## Exercise prompt:
Would you please copy each line below that includes the string "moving"?

## Records to process:
****************************************
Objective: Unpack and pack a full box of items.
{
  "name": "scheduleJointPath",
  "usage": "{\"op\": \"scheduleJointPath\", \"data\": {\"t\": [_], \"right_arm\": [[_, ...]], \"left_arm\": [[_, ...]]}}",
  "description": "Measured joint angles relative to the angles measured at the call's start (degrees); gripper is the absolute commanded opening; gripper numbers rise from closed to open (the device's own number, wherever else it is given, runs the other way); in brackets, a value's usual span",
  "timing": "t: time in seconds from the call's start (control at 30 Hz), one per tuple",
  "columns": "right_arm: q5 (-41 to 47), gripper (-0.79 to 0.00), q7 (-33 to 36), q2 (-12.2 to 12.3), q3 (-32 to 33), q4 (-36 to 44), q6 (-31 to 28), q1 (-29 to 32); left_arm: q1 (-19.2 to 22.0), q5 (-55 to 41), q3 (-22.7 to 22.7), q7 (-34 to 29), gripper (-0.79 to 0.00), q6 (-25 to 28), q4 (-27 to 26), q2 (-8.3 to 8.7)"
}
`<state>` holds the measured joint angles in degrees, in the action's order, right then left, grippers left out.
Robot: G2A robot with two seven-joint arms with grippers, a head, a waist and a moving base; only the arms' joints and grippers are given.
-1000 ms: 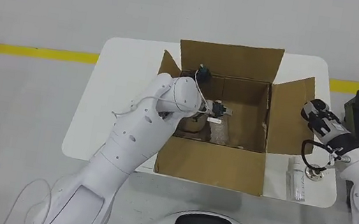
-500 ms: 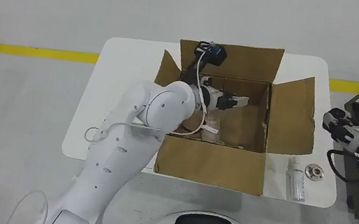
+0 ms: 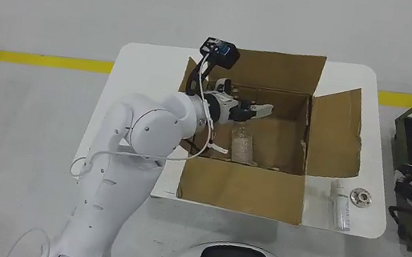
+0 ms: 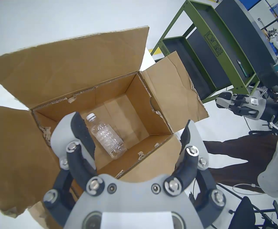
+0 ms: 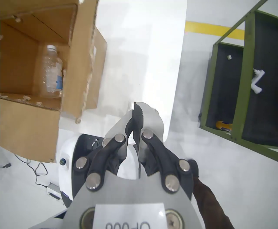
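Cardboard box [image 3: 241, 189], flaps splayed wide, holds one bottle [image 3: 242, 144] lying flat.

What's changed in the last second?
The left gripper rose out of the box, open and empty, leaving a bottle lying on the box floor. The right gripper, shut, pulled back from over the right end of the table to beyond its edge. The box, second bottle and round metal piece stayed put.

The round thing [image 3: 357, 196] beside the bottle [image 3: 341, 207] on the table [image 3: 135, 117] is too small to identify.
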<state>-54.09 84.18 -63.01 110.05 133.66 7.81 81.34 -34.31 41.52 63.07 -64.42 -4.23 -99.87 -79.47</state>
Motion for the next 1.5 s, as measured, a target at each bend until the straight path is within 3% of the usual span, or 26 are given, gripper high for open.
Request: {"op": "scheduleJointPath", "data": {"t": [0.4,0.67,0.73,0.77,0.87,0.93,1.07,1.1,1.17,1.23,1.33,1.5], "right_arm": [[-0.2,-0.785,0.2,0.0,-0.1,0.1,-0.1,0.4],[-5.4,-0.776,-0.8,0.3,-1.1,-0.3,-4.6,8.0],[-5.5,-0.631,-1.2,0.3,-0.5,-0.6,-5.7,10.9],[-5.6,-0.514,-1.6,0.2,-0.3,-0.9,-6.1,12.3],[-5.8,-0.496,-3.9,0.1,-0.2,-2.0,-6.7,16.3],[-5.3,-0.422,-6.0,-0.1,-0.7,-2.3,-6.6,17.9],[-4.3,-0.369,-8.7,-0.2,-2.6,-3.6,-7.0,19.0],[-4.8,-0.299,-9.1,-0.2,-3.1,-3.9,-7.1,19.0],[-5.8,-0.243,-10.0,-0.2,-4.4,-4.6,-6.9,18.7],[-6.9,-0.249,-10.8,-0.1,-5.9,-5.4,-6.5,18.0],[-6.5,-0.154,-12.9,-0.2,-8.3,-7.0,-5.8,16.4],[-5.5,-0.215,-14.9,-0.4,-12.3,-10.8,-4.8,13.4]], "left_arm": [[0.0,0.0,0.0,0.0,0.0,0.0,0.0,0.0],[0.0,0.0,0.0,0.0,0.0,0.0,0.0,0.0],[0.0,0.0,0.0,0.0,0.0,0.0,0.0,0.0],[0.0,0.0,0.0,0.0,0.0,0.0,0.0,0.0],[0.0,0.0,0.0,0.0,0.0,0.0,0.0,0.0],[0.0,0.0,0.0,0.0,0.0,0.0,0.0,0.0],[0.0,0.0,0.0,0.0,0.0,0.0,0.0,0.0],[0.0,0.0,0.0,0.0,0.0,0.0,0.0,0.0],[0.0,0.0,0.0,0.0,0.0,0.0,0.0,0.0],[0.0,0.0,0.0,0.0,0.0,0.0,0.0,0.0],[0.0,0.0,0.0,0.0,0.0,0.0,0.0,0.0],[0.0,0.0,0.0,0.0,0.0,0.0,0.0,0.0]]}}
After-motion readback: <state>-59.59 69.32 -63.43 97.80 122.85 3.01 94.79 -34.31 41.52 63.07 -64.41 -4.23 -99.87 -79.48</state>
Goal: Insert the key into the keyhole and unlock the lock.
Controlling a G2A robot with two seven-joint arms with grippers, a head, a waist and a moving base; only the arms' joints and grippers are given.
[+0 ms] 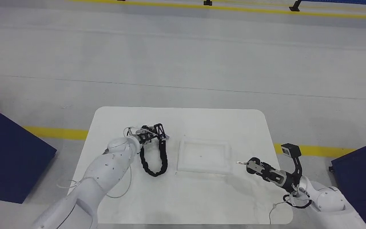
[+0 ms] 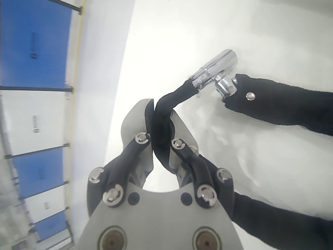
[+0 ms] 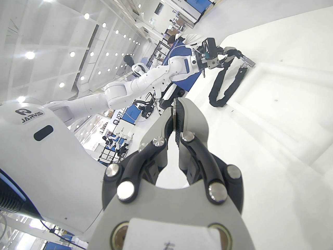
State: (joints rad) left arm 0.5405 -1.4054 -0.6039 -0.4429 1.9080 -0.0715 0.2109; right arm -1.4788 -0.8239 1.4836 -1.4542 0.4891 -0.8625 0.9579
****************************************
## Solution below:
Robot: G2A robot with two seven-joint arms with grippers, a head, a waist and a moving base; only the arms' joints and grippers are given.
Controlling a G2A robot with two seven-joint arms with grippers, a head, a waist and a moving base; only the arms' joints and grippers are given.

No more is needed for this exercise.